Larijani told reporters the talks had been constructive but there was no question that Iran would suspend a nuclear programme the West believes aims at making nuclear weapons despite the threat of harsher international sanctions.
"We have abandoned the (suspension) issue, why doesn't the media abandon this issue? The suspension issue has become a media game," Larijani said.
The two men will consult again in Madrid on Friday, but not necessarily face to face, a Solana aide said.
They will meet again in about two weeks, the two men said.
Solana's four-and-a-half-hour exploratory talks with Larijani on a former hunting estate outside Madrid had looked like a last stab at easing the tense standoff before world powers sharpen UN sanctions.
"We exchanged ideas about how to move the process forward towards negotiations we touched on several issues, in particular the outstanding issues Iran has with the agency (International Atomic Energy Agency)," Solana said.
"We are seeking a new impetus for negotiations and we agreed to meet again the week after next," he said, describing a "good positive atmosphere".
Earlier, US Secretary of State Condoleezza Rice said it was time for Iran to abandon uranium enrichment work.

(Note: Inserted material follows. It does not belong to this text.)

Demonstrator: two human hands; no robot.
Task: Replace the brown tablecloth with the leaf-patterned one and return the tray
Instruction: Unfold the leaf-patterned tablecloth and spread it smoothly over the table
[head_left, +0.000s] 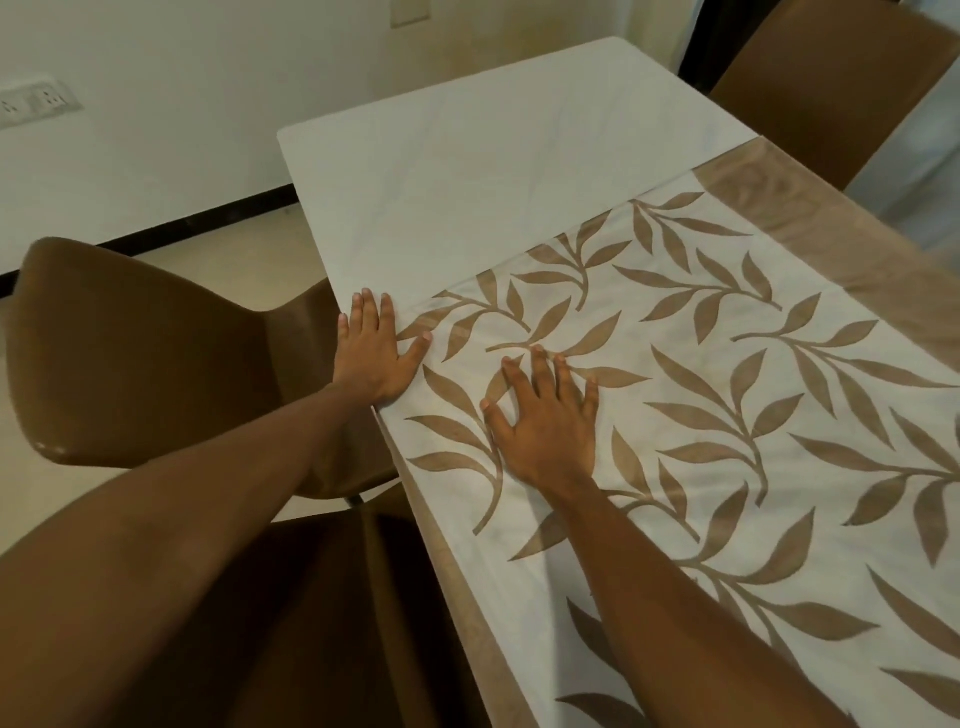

"It is time for Iran to change its tactics. The international community is united on what Iran should do and this is to suspend (enrichment of uranium for nuclear fuel)," Rice said during a visit to Vienna.
Major powers insist Iran stop enriching uranium as a confidence-building precondition for negotiations on trade and other benefits offered to Tehran a year ago. Iran says it wants atomic power for electricity only.
Foreign ministers of the Group of Eight top industrialised nations said on Wednesday Iran faced further sanctions after it failed not only to stop enriching by a UN deadline of May 24 but widened the disputed programme.
Enrichment is a process of refining uranium for power plants or, if taken to a very high degree, atomic bombs.
A report by the International Atomic Energy Agency (IAEA) last week laid bare how Iran was accelerating a campaign to install 3,000 enrichment centrifuges by mid-summer, laying a basis for "industrial-scale" fuel production.
Rice reiterated a US offer made a year ago that if Iran gave up uranium enrichment work, Washington was ready to reverse decades of American policy and talk to Tehran on any issue.
Solana's spokeswoman said he was sticking to the Security Council's "double suspension" formula -- getting Iran to suspend enrichment in return for a suspension of sanctions and full negotiations, even though Iran has repeatedly spurned it.
"There doesn't seem to be a lot of point to these talks, particularly on top of this negative IAEA report," said another EU diplomat. "But the point is to keep the negotiating track open" to stem a feared slide into conflict.
There have been suggestions the West might settle for a partial enrichment halt to nudge Iran into negotiations.
Washington and key EU allies have publicly denied this, saying Iran would still be able to perfect enrichment technology with a limited centrifuge operation.
But some German officials have been privately receptive to a compromise with Iran, diplomats say. A diplomat with access to intelligence said an Iranian official would hold unannounced talks in Germany next week to get it to "lend support to an interim solution that would not include full suspension".
Solana is empowered by the five permanent Security Council members -- the United States, Russia, China, Britain and France -- plus Germany and the EU to explore the scope for formal talks on a package of economic, technological and political initiatives if Iran shelves nuclear fuel production.